▶ [Task] The listing below holds a line with "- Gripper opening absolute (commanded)" and a later line with "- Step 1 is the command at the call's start". Write out those two lines and every line between them, exactly, and nothing else.

▶ [Material for this exercise]
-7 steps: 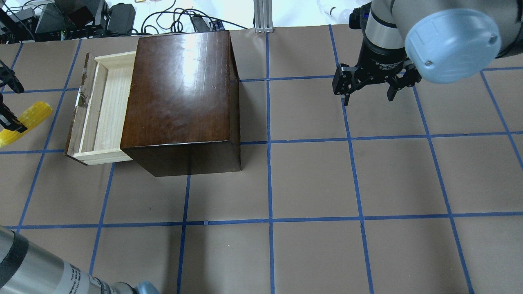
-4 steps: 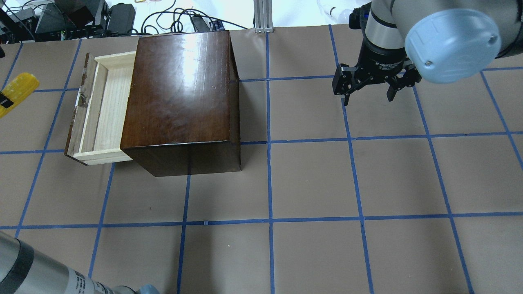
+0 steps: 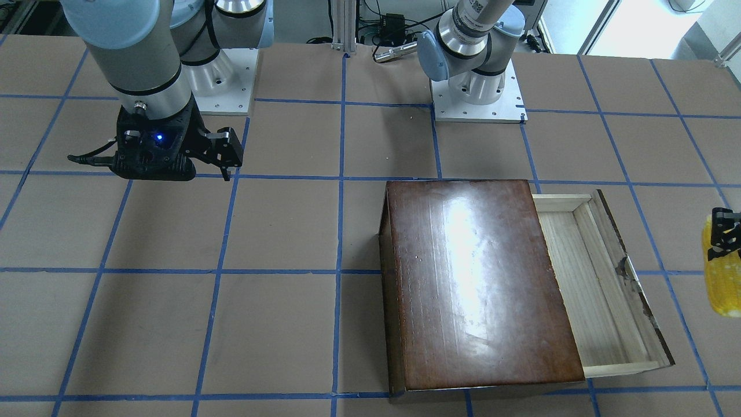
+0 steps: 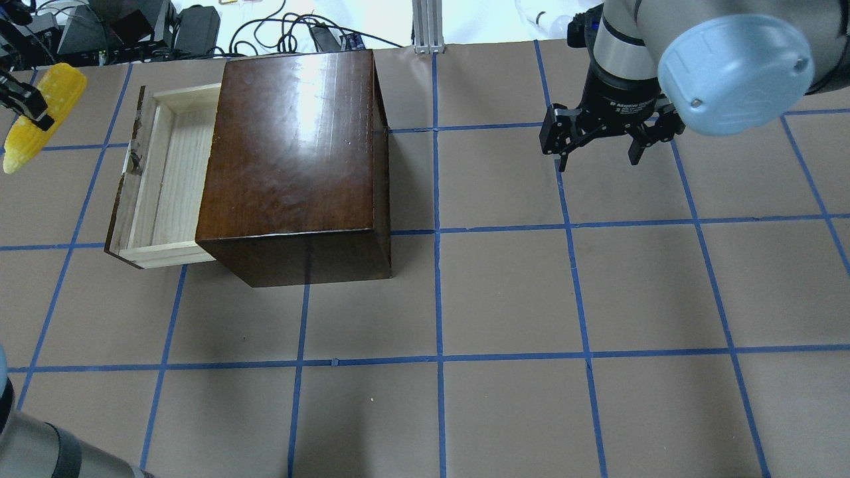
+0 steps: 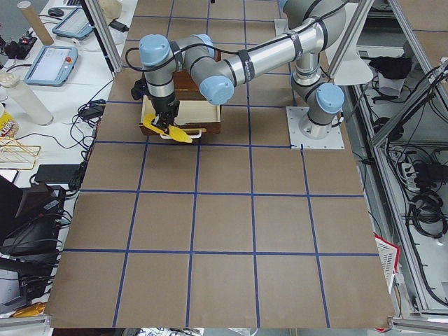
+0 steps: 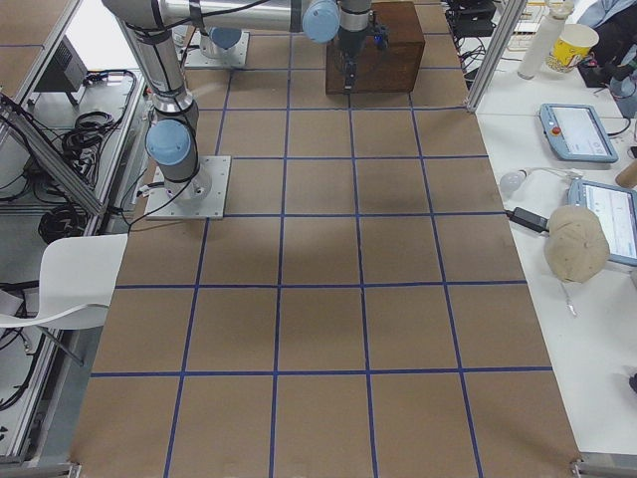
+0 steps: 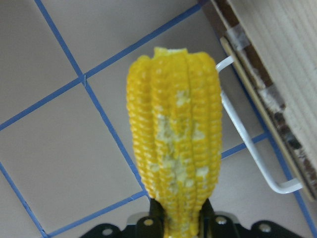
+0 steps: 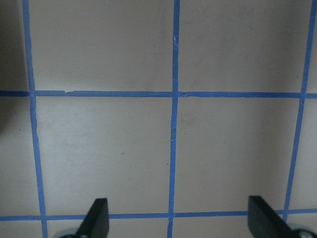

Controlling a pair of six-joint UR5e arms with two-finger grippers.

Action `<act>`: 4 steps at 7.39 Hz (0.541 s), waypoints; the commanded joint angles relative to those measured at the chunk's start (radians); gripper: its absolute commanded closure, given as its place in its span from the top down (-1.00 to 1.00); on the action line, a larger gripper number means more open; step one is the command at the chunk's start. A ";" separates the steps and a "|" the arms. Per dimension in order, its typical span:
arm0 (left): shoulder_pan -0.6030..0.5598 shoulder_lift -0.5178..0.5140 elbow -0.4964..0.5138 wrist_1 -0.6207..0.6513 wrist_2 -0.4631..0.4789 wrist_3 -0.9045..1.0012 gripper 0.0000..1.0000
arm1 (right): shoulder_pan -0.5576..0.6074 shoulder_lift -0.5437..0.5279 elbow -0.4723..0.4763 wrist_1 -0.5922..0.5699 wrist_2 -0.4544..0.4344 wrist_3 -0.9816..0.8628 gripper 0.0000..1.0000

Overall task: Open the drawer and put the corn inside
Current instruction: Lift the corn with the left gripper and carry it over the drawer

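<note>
The drawer [image 4: 163, 179] of pale wood stands pulled out from the dark-brown box [image 4: 292, 159], its chipped dark front panel [image 4: 126, 179] facing left; it also shows in the front view [image 3: 602, 289]. My left gripper [image 4: 26, 106] is shut on the yellow corn [image 4: 43, 116] and holds it in the air left of the drawer front. The corn fills the left wrist view [image 7: 173, 148], with the drawer's white handle [image 7: 247, 148] beside it. My right gripper [image 4: 597, 156] is open and empty over the far right of the table, apart from the box.
Cables and equipment [image 4: 99, 26] lie beyond the table's far edge behind the box. An aluminium post [image 4: 428, 23] stands at the back middle. Brown table paper with blue tape grid [image 4: 438, 358] stretches in front of and right of the box.
My left gripper has carried the corn upward and away toward the table's far edge, and slightly rightward toward the drawer. The right arm and the drawer have not moved.
</note>
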 commanded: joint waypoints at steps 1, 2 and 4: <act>-0.084 0.007 -0.003 -0.007 -0.007 -0.200 -1.00 | 0.000 0.001 0.000 0.000 0.000 0.000 1.00; -0.118 -0.003 -0.010 -0.008 -0.006 -0.306 -1.00 | 0.000 0.001 0.000 0.000 0.000 0.000 1.00; -0.164 -0.019 -0.015 -0.052 -0.017 -0.426 -1.00 | 0.000 0.001 0.000 0.000 0.000 0.000 1.00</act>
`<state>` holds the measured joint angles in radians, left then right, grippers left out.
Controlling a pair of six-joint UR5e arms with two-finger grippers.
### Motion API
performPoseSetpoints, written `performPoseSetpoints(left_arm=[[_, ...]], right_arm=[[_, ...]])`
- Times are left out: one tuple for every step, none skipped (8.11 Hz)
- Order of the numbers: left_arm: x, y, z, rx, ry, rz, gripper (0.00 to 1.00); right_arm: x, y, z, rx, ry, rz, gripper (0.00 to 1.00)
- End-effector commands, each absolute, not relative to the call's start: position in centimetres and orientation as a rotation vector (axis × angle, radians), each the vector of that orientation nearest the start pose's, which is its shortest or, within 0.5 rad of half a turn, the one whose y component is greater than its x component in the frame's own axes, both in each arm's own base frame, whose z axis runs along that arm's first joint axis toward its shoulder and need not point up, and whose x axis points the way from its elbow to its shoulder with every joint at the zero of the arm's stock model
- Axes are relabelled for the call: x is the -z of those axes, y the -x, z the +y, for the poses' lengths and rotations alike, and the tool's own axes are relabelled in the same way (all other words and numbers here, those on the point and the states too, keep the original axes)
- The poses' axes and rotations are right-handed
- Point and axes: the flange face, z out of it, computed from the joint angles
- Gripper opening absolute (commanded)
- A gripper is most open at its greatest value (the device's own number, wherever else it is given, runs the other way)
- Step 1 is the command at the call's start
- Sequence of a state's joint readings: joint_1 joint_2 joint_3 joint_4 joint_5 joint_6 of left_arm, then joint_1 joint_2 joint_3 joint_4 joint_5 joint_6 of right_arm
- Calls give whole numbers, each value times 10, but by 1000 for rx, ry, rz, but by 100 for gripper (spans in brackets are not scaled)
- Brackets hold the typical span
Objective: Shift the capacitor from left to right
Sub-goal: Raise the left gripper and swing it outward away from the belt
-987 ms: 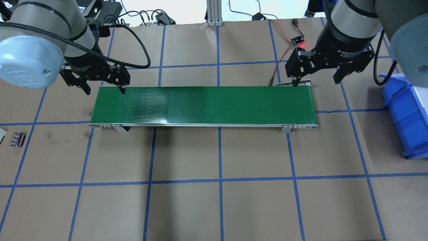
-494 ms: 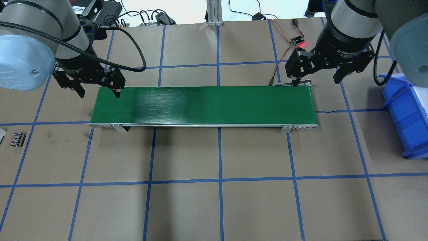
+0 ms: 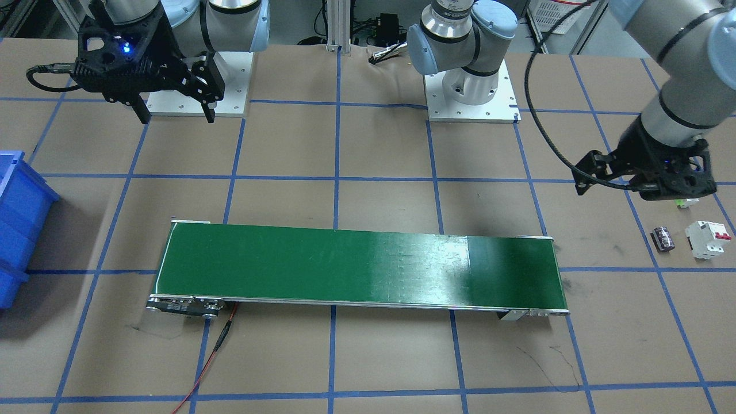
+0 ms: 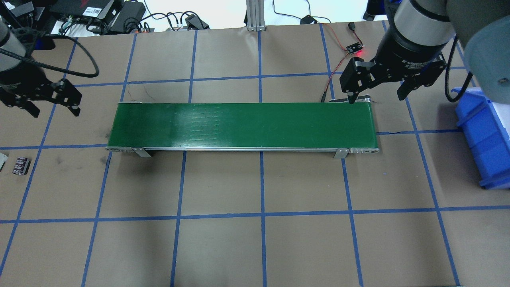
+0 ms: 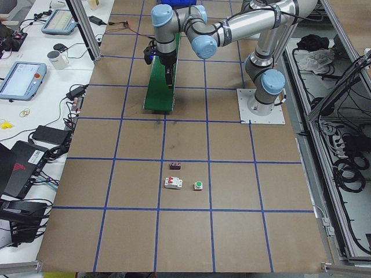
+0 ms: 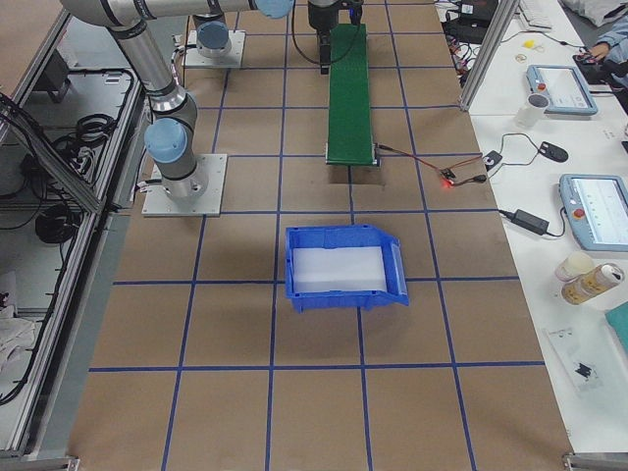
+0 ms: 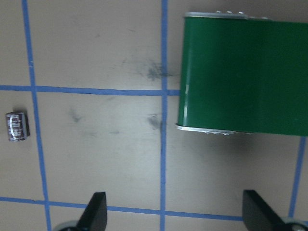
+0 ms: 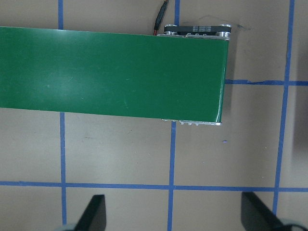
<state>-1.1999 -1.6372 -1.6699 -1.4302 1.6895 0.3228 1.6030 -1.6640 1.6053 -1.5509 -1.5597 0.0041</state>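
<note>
Our left gripper (image 4: 55, 108) hangs spread wide and empty, off the left end of the green conveyor (image 4: 243, 125). The capacitor (image 4: 20, 165) lies on its side on the brown paper nearby, clear of both fingers and beside a white breaker (image 3: 707, 238). We cannot read its print. Our right gripper (image 4: 375, 97), also spread and empty, hovers at the conveyor's right end. Its body lettering starts "2F". A blue bin (image 4: 486, 135) sits further right.

Left gripper (image 4: 55, 108), jaws parted, has shifted off the green conveyor's (image 4: 243, 125) left end, outward and nearer the capacitor (image 4: 20, 165).
</note>
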Motion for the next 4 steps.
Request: performPoseSetpoints(left_arm=[[-396,-188,-525,-29,198,3007,100],[-377,-220,-525,-46,202,3013,100],[-356,-243,-529,-60,218,3020,100],[-335,-263,-535,-37,233,3007,100]], right_arm=[[-513,-150,-451,59,44,3122,100],[-513,-150,-451,62,44,3120,100],[-513,-150,-451,62,44,3120,100],[-513,-149,-451,62,44,3125,100]])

▶ [Answer for the task]
- Gripper opening absolute (commanded)
- A gripper is most open at its greatest value (the device's own number, wherever else it is given, runs the other way)
- Step 1 is the command at the call's start

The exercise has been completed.